- Treasury officials draft new proposals to replace previous tax plan
- Alternative measures to be presented during 3rd IMF review under EFF
- Govt. opposes taxing non-existent income, seeks viable revenue solutions
- Previous Govt.’s property tax plans were stalled by constitutional constraints
The Government under President Anura Kumara Dissanayake will not be going ahead with the proposal made by the previous Government to introduce an imputed rental income tax, the Ministry of Finance reveals.
Instead, the Government is currently formulating several alternative proposals that will be presented to the International Monetary Fund (IMF) at the next review of the IMF programme.
Speaking to The Sunday Morning, Treasury Deputy Secretary R.M.P. Rathnayake revealed that Treasury officials were currently drafting several alternative proposals to replace the previous Government’s proposal to introduce an imputed rental income tax.
He further revealed that these new proposals would be submitted to the IMF during the third review under the $ 2.9 billion Extended Fund Facility (EFF).
According to Rathnayake, the new Government has expressed reservations regarding the imputed rental income tax proposal. In response, the IMF had informed the Government to submit alternative proposals to meet the IMF targets.
“The IMF basically wanted the Government to come up with some new proposals. The officials are currently working on them,” he stated.
However, Rathnayake declined to provide any specifics with regard to these new alternative proposals.
Furthermore, he revealed that no date had been fixed yet for the third review under the IMF EFF, noting that it would be fixed after the Parliamentary Elections.
However, he revealed that the Sri Lankan team was in New York at present, attending the 2024 Annual Meetings of the IMF and the World Bank Group (WBG), where they could work with the IMF in relation to these new proposals.
Speaking to The Sunday Morning, Senior Consultant to the President on Economic Affairs and Finance Prof. Anil Jayantha Fernando revealed that the current Government was fundamentally opposed to the proposal by the previous Government to introduce an imputed rental income tax as it was essentially a tax on a non-existent income.
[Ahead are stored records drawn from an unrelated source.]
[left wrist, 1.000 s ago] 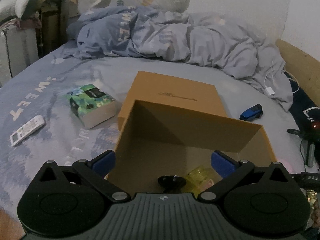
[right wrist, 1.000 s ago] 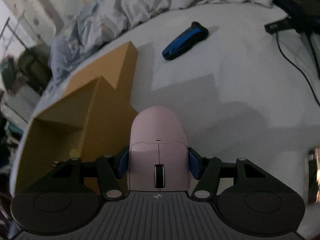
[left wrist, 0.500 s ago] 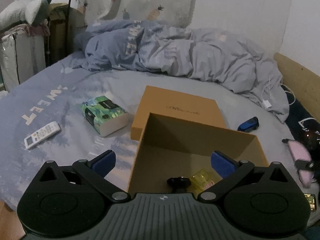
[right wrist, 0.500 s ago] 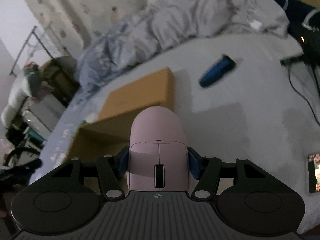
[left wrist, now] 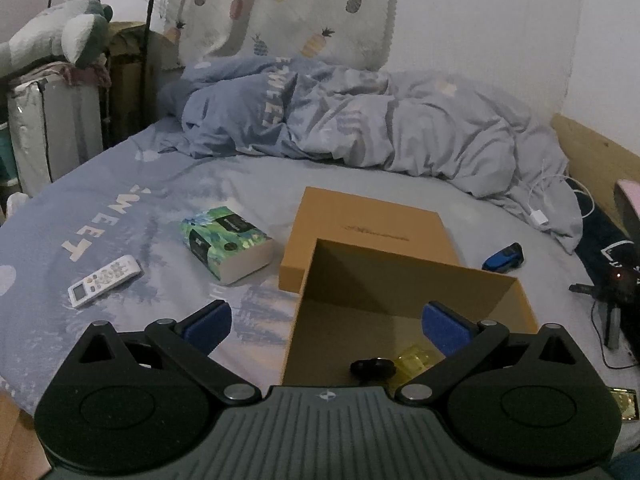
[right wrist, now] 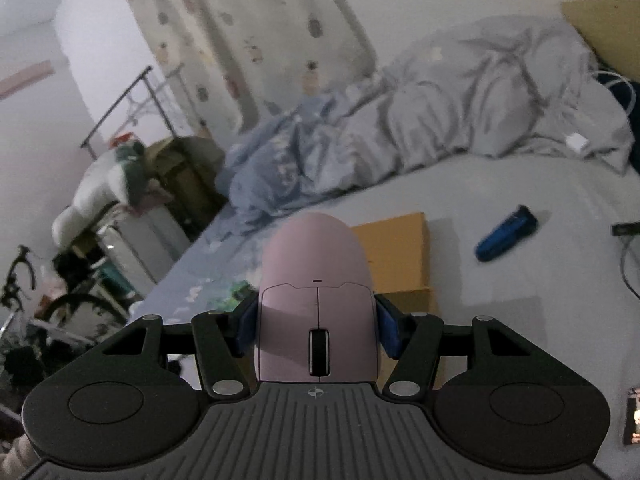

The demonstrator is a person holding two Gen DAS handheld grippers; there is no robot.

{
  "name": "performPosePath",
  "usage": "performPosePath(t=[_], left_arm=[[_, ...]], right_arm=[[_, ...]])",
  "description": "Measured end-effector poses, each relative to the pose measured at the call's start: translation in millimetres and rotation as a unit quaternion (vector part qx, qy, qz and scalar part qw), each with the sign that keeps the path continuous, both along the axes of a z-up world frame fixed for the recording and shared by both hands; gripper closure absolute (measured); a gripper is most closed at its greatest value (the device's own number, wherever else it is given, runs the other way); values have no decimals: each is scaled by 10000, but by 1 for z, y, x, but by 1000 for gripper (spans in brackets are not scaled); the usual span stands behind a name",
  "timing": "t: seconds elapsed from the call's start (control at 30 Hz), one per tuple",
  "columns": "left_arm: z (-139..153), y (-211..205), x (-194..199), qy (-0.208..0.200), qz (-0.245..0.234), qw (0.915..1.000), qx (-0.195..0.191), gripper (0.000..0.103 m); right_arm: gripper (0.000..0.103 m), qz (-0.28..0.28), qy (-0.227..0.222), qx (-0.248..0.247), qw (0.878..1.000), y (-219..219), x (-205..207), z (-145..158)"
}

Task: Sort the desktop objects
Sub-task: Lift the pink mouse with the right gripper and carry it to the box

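My right gripper (right wrist: 316, 330) clamps the pink mouse (right wrist: 316, 300) by its flanks (light, rigid, slick shell), above the box (left wrist: 404, 320) at 12 o'clock; left gripper (left wrist: 326, 326) gapes empty.

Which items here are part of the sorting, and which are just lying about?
Job: mouse in right gripper; box; remote; tissue pack; shaver; left gripper, open.
Lying about: duvet; charger cable; plush toy.
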State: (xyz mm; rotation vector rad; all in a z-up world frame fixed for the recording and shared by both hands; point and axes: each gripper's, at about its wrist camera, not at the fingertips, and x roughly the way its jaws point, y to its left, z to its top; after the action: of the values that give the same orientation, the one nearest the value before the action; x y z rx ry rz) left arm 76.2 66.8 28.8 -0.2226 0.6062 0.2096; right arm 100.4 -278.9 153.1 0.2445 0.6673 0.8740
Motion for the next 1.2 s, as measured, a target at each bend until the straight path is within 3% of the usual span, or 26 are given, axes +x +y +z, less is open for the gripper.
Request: performPosePath(t=[0.27,0.5,1.2], left_arm=[[-7,7,-5,-7,117,9999,48,0],[-12,11,-5,-29,134,9998,147,0],[-36,19,4,-70,-99,9996,247,0]], right_arm=[[40,109,-115,142,9998,19,-4,16],[40,256,-104,-41,9996,42,-3,10],[40,211,461,-1300,9902,107,27,-93]])
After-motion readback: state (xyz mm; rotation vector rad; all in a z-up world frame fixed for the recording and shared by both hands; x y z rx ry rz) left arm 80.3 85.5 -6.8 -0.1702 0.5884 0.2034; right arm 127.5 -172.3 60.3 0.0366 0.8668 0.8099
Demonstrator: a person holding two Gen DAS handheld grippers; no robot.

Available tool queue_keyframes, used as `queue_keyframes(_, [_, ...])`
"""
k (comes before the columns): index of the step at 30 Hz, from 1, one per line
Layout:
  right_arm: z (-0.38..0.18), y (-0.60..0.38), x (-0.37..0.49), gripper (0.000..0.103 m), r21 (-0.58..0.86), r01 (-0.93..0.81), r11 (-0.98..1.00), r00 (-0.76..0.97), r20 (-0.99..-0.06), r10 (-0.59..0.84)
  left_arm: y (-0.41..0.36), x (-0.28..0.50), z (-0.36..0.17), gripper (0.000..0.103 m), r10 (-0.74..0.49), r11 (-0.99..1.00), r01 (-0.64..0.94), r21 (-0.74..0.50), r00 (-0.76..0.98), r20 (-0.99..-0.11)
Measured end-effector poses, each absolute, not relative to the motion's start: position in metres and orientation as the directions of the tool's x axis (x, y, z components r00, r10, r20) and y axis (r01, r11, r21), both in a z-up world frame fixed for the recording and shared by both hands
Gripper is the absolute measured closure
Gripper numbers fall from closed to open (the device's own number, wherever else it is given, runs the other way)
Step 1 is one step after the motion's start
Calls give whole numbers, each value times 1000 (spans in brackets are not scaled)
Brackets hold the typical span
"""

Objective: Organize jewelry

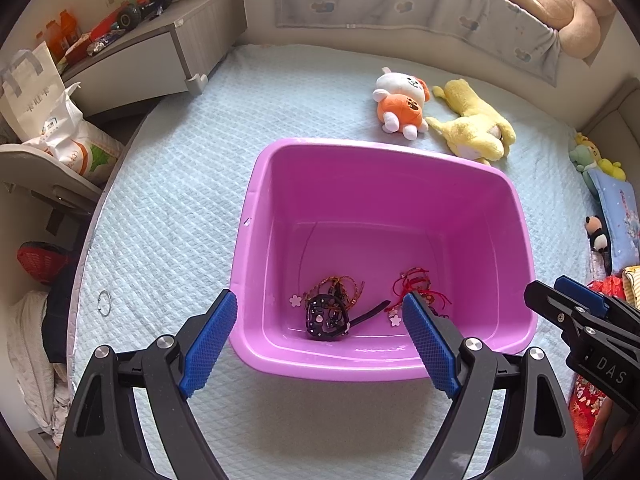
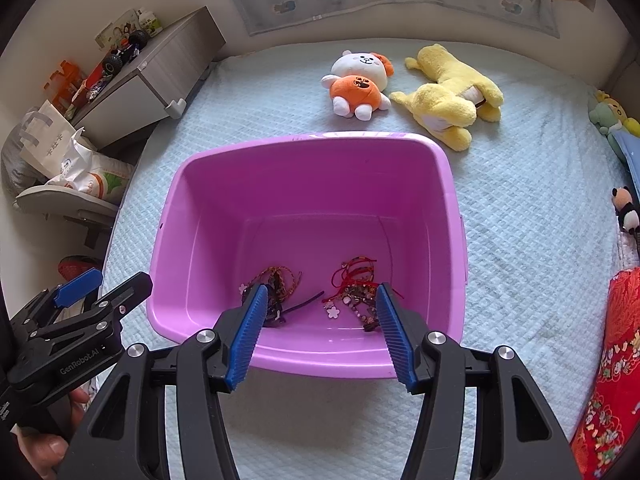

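Jewelry, two tangled heaps, in pink tub, beyond left gripper and right gripper, both wide, empty.

Purple bin; pale-blue quilted bedspread.

An orange-and-white plush toy and a yellow plush toy are lying side by side on a pale blue quilted bedspread. A small panda plush is sitting near its right edge.
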State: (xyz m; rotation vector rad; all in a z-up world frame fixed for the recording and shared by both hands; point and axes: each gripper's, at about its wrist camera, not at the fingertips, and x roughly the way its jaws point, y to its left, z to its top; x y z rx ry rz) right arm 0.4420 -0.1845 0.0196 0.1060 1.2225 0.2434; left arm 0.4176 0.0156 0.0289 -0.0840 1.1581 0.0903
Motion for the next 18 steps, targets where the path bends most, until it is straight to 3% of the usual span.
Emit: queue_keyframes(18, [19,-182,439,48,208,-130,970,320,-917,239,14,418,29,20,46,993,-118,-1,392,-919])
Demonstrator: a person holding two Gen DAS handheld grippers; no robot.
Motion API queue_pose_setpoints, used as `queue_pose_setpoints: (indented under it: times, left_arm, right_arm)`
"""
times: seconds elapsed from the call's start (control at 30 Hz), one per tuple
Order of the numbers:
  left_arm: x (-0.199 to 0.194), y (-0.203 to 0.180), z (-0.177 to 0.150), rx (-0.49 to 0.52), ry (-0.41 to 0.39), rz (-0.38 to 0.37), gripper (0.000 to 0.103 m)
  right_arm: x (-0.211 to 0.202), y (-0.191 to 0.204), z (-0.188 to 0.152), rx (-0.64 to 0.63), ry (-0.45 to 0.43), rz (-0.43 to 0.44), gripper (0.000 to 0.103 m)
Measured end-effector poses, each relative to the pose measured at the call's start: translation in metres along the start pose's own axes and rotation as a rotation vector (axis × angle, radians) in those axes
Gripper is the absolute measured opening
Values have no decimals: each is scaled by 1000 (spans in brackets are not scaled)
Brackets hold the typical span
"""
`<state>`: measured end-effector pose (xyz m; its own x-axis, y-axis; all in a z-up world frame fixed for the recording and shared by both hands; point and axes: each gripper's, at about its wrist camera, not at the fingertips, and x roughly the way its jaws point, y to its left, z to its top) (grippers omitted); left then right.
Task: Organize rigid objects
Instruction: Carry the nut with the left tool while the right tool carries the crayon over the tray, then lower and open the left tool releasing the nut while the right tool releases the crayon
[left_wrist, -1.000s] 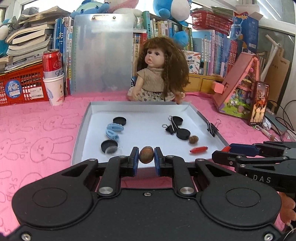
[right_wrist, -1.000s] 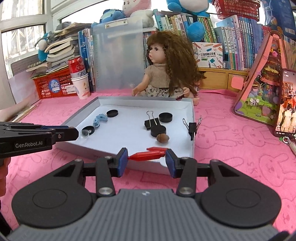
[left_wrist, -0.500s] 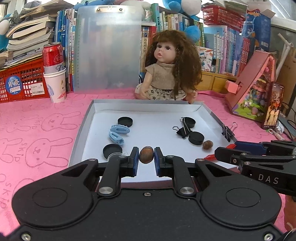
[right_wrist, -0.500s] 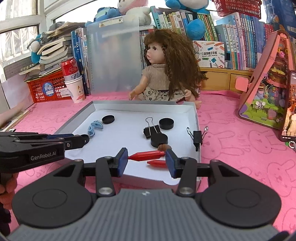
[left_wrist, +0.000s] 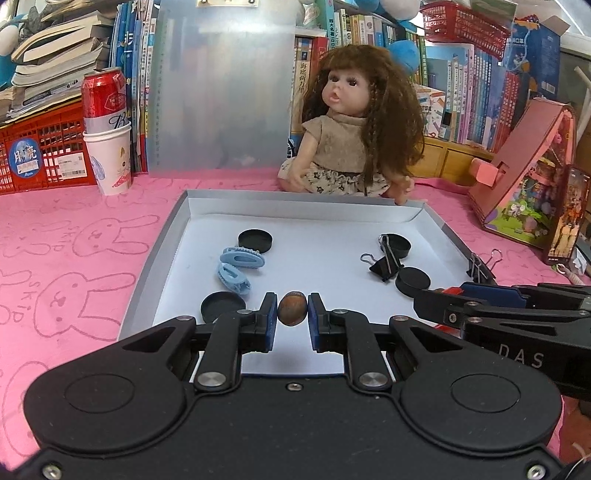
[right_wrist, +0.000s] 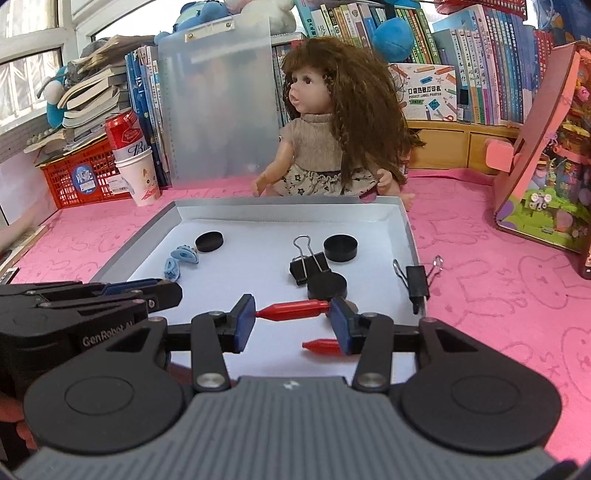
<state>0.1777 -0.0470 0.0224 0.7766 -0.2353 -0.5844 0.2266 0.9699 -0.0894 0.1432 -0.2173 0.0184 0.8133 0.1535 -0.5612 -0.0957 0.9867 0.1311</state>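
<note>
Pink bunny-print cloth (left_wrist: 66, 236); white tray (left_wrist: 170, 236); bookshelves (right_wrist: 480, 74) behind, possibly window left.

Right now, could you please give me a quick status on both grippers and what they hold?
Left gripper shut on nut, over tray. Right gripper shut on red cap lengthwise. Second red cap lies below, in tray.

Brown nut (left_wrist: 291, 308) clamped above tray (left_wrist: 155, 280), red cone-tipped piece (right_wrist: 293, 309) held crosswise, another (right_wrist: 320, 346) lying below
</note>
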Motion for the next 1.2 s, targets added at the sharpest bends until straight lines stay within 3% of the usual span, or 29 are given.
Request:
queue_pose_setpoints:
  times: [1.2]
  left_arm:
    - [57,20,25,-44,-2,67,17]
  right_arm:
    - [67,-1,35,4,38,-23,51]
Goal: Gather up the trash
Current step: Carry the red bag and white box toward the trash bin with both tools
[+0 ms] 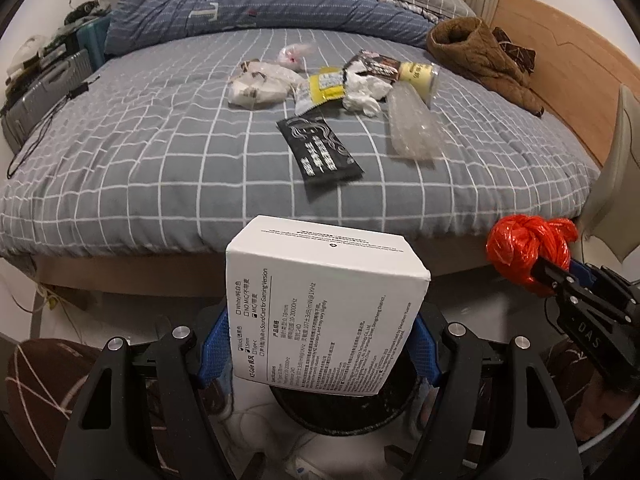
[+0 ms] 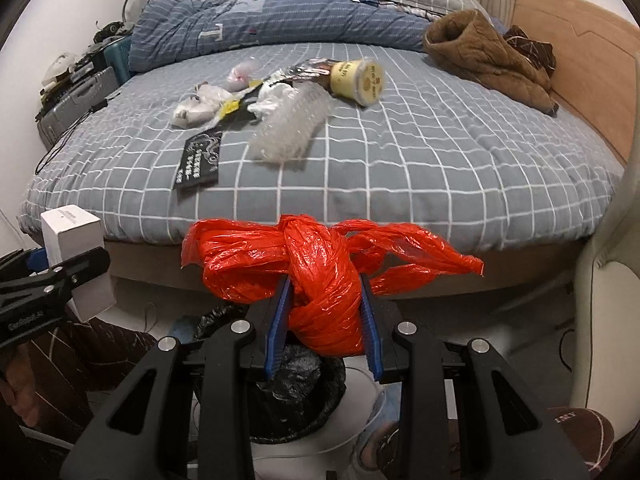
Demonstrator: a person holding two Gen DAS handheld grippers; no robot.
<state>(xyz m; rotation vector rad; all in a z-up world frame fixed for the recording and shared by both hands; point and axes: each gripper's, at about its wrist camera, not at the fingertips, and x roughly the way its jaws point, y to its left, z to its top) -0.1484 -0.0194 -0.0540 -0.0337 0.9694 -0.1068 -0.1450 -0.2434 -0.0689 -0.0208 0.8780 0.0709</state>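
My left gripper [image 1: 320, 352] squeezes the white box [image 1: 320, 304], my right gripper [image 2: 326, 332] the red bag [image 2: 320, 276], both over the bin [image 2: 296, 392]. More trash [image 1: 320, 92] waits on the bed [image 1: 160, 152].

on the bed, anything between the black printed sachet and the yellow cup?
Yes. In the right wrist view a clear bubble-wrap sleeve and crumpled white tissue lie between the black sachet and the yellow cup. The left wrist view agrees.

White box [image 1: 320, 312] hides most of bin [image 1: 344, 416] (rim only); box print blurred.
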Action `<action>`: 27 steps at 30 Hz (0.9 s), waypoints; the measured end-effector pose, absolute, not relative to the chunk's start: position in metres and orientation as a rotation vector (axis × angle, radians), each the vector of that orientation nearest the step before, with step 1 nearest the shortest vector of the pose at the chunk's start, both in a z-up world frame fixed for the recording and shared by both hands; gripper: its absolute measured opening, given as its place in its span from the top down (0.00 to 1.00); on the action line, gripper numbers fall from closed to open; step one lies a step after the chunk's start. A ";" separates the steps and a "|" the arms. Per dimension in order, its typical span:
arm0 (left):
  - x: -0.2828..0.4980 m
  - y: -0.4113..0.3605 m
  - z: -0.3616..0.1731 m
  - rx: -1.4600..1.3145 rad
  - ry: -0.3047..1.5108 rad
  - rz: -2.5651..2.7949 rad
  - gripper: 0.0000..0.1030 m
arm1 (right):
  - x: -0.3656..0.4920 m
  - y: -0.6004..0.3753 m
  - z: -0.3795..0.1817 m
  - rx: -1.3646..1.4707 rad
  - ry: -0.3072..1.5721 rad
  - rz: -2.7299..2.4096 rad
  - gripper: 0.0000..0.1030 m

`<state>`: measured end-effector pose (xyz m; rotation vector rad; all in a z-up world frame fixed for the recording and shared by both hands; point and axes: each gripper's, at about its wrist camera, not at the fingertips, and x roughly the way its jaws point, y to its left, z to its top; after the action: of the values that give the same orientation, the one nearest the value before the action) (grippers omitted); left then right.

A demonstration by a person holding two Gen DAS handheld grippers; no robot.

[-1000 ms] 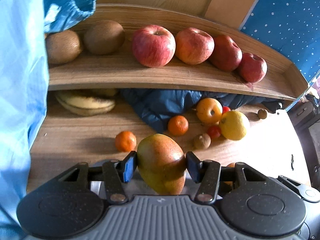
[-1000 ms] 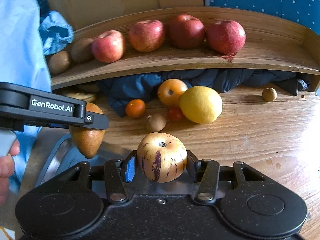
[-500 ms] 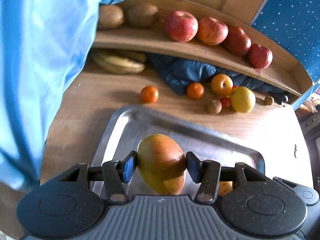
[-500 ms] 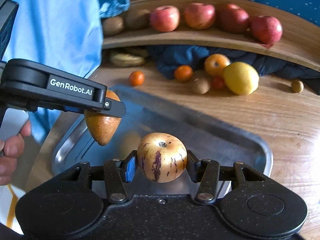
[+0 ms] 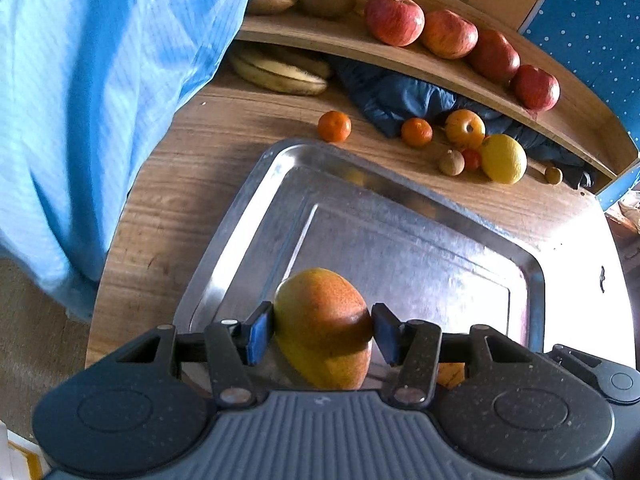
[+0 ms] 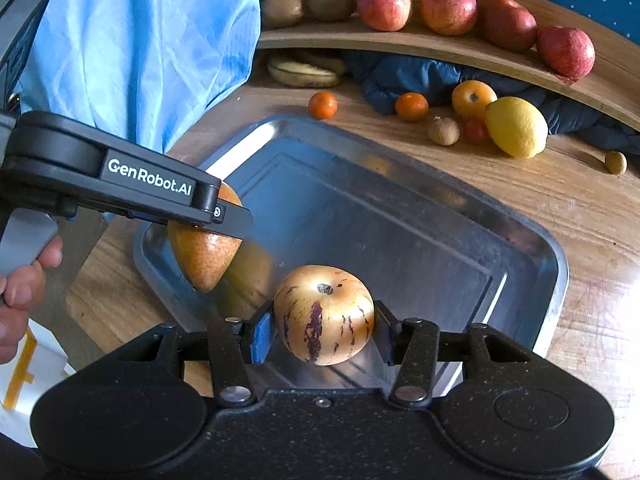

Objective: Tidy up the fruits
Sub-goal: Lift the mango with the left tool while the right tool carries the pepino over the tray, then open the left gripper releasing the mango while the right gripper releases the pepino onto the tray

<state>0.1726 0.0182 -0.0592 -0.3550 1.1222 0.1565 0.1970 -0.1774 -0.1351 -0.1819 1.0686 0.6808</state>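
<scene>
Two fruits are in the air above the tray [image 6: 552,264], one in each set of tongs. The left tongs [image 5: 322,334] pinch a mango [image 5: 322,320] across its middle, its narrow end hanging down over the tray's near-left corner. The right tongs [image 6: 322,330] pinch a striped melon [image 6: 323,312], stem end facing forward, just above the tray's near edge. Both sit apart from the metal; no contact shows.

The step in hand looks like setting both down in the tray. To do it well, lower each until the fruit rests on the flat floor, not on the sloped rim, and only then let the pads part. The mango is tilted, so it will likely roll onto its side when freed; place it well in from the edge. The melon is round and the tray slick, so release it low and gently. Keep the two apart so neither knocks the other.

Tangerines [image 5: 335,126], a lemon [image 5: 503,158] and smaller fruit wait on the worktop [image 5: 192,168]; apples [image 5: 394,19] line the shelf [image 5: 580,120].
</scene>
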 end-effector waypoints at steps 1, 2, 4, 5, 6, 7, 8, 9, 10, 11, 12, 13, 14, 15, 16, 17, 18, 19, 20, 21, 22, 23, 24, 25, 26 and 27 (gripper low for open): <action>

Elaborating further, he stated that the IMF did not intend to dictate to a country to implement specific taxes, adding that the only requirement by the IMF was for each country to come up with viable revenue generation schemes to meet the targets set by the fund.
“All it does is to give us a target. For example, on this current journey, we have to increase our Governmental income to a particular percentage of the Gross Domestic Product (GDP) in order to rationalise Government spending. It is upon the Government to propose methods to derive income in a manner that the general public will not find overbearing,” stated Prof. Fernando.
Accordingly, he also revealed that the Government was drafting several alternative proposals at present to replace the previous proposal to introduce a rental income tax.
Originally, the previous Government had considered the introduction of a national property tax, which was abandoned due to severe data constraints, capacity limitations to administer new taxes, and a constitutional bar on collection of property taxes by the Central Government.
Thereafter, based on the recommendations made by an IMF study, it was agreed that Sri Lanka would introduce an imputed rental income tax from the second quarter of 2025.
The report titled ‘Sri Lanka: Technical Assistance Report – Property Taxation at the National and Subnational Level’ published by the IMF on 23 August provides: “The 13th Amendment of Sri Lanka’s Constitution clarifies that property-related tax revenues accrue to subnational governments.
“All taxes collected at the central level are thus transferred to Provincial Councils. Notably, the Constitution allows for amendments of laws that are under the authority of subnational governments (specified in the Ninth Schedule of the Constitution; the Provincial Council List) under the condition that all nine Provincial Councils agree to such amendment. In principle, the revenue allocation of property-related revenue could thus be changed.”
Considering this constitutional bar, the report by the IMF has recommended the introduction of a rental income tax because “such tax is levied on the implicit income (or benefit) that is derived from owner-occupied property and would be imposed under the Inland Revenue Act, with revenue naturally accruing to the Central Government”.
The report further notes: “Since Sri Lanka’s private sector is already plagued by a distortive turnover-based tax (the Social Security Levy), it is advisable that the imputed rental income tax be levied only on owner-occupied residential property and not on commercial property. Commercial property is typically more valuable than residential property. The restricted application of the tax implies that revenue expectations need to be lowered relative to what would be raised by a full-fledged national property tax.”